La manifestazione ha messo in luce non solo i risultati agonistici ma anche l’attenzione al benessere dei cavalli e alla valorizzazione del territorio, con la presenza di autorità e la partecipazione di cavalieri provenienti anche da altre regioni.
Podio e dettagli delle categorie di gara
Nella prova di maggiore distanza, la CEN B sul tracciato di 81 km il primo posto è andato a Gaetano La Rosa in sella a Dyron.
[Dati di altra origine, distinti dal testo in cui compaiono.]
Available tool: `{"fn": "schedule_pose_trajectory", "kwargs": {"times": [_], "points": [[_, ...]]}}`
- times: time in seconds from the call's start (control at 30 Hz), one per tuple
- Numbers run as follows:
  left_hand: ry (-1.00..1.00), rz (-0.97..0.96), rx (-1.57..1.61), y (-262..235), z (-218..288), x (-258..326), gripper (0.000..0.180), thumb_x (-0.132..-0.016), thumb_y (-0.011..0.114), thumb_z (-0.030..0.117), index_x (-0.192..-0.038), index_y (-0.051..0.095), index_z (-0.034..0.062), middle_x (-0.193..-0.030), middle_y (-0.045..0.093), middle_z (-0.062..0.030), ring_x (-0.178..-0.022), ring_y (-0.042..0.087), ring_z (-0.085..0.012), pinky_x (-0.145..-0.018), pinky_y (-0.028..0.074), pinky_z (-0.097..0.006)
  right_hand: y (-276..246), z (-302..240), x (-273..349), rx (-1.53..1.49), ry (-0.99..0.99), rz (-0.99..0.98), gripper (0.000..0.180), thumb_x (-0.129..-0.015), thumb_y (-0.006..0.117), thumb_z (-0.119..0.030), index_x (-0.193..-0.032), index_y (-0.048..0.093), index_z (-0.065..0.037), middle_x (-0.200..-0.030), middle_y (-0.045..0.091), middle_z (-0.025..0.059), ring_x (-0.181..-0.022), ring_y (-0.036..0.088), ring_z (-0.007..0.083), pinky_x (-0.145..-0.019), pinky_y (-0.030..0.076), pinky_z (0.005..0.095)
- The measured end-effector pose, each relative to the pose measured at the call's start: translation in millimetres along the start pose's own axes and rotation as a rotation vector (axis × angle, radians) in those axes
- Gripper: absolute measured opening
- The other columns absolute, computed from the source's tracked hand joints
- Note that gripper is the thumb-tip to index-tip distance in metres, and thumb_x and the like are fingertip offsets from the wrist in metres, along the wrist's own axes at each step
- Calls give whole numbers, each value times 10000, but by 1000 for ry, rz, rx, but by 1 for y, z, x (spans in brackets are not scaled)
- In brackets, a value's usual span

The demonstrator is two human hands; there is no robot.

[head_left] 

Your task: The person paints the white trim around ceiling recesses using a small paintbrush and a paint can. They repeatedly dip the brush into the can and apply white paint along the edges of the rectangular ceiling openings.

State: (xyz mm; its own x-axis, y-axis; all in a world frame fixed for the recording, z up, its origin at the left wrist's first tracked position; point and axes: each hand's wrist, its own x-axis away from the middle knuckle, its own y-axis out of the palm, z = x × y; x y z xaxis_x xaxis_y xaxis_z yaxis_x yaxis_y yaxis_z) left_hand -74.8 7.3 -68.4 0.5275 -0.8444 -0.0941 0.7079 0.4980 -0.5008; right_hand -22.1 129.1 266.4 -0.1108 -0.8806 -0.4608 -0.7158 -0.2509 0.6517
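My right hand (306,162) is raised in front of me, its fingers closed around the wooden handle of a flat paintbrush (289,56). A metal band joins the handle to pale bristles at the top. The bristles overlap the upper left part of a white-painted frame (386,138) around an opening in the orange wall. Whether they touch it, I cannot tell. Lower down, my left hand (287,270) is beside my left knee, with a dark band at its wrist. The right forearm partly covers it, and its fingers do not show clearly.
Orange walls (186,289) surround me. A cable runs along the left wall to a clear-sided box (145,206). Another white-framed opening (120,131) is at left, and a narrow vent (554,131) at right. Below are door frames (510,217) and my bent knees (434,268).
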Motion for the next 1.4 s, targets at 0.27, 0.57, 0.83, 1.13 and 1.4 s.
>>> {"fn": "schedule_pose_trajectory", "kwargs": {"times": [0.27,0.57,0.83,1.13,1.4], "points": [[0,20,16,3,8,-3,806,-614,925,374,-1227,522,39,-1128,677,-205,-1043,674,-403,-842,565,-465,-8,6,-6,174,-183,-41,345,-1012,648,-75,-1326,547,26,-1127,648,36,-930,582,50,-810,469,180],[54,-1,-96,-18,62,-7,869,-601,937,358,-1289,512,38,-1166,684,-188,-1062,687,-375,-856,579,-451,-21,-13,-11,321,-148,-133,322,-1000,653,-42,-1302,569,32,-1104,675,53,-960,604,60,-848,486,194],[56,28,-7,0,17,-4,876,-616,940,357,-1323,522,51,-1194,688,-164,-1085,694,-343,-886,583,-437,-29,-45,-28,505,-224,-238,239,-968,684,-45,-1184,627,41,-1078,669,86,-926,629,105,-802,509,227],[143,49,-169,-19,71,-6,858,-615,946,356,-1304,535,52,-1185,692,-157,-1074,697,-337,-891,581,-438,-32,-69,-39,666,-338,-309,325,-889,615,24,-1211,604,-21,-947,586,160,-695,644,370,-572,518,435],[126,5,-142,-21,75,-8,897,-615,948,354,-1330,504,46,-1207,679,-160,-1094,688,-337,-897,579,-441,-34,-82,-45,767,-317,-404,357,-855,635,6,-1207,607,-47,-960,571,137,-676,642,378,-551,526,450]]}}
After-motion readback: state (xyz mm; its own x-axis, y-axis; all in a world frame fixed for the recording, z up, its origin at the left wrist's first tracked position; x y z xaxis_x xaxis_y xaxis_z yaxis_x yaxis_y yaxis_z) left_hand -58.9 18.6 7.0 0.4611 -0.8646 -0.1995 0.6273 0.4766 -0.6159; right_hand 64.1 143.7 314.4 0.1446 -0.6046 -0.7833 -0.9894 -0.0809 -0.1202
Il binomio si è distinto anche per la condizione fisica dell’animale, con Dyron premiato come Best Condition e ha registrato una media di 13,654. Questo risultato sottolinea l’equilibrio tra prestazione e cura del cavallo, elemento centrale nell’endurance.
La CEN A disputata sulla distanza di 44 km ha visto trionfare Dario Di Gangi con Demon. Il binomio ha chiuso con una media di 12,507 e anche Demon è stato insignito del premio Best Condition riconoscimento riservato al cavallo che termina la competizione nelle migliori condizioni psicofisiche.
Classifiche Debuttanti e premi speciali
Tra i giovani concorrenti, nella categoria Debuttanti Agonistica ha avuto la meglio il locale Giovanni Zafonte su Drago Mio con una media di 11,8. Il binomio si è aggiudicato anche il premio Best Condition per la categoria e ha ricevuto il premio speciale “Zigana di Ambelia” una puledra nata nel 2026 messa in palio dall’ Istituto Incremento Ippico per la Sicilia per promuovere il cavallo siciliano nell’endurance.
Nella Debuttanti Non Agonistica il vincitore è stato Sergio Speciale in sella a Enzu con una media di 11,271. Questi risultati evidenziano la varietà di percorsi e la partecipazione di binomi con differenti livelli di esperienza.
Organizzazione, giuria e ruolo delle istituzioni
La giuria federale è stata presieduta da Rosalba Mastrorilli coadiuvata dal delegato tecnico Silvana Gennaro. La Commissione Veterinaria è stata diretta da Mariarosaria Manfredonia con la collaborazione di Marco Aurelio Coco (LINEA), a garanzia dei controlli sanitari e del rispetto dei protocolli di tutela degli animali. La responsabilità del percorso è ricaduta su Dario Di Gangi mentre la gestione istituzionale ha visto l’impegno della presidente dell’Associazione, Elisabetta Farinella. I servizi di segreteria e il coordinamento generale sono stati curati da Antonio Zafonte.
La presenza del presidente del Madonie UNESCO Global GeoparkGiuseppe Ferrarello ha sottolineato l’interesse istituzionale per iniziative che coniugano sport e valorizzazione ambientale. In occasione della manifestazione Ferrarello ha dichiarato: “Desidero esprimere il mio più vivo compiacimento agli organizzatori,” evidenziando il ruolo promozionale dell’evento per il territorio.
Partecipazioni significative e spettacoli
Tra gli ospiti si è distinta la partecipazione dall’estero regionale di Letizia Crema amazzone proveniente dalla Valle d’Aosta che ha gareggiato nella categoria Debuttanti Agonistica, a dimostrazione dell’attrattiva dell’evento oltre i confini siciliani. Ad arricchire il programma agonistico è stata inoltre la performance del maestro Loreto Scozzari con lo spettacolo “L’Alba dei Centauri“, una dimostrazione che ha offerto al pubblico un momento evocativo e tecnico.
Nel complesso, la tappa di Castellana Sicula ha unito competizione, attenzione veterinaria e iniziative di promozione territoriale, confermando la formula che mette in relazione la performance sportiva con la tutela del patrimonio naturale e la valorizzazione delle comunità locali.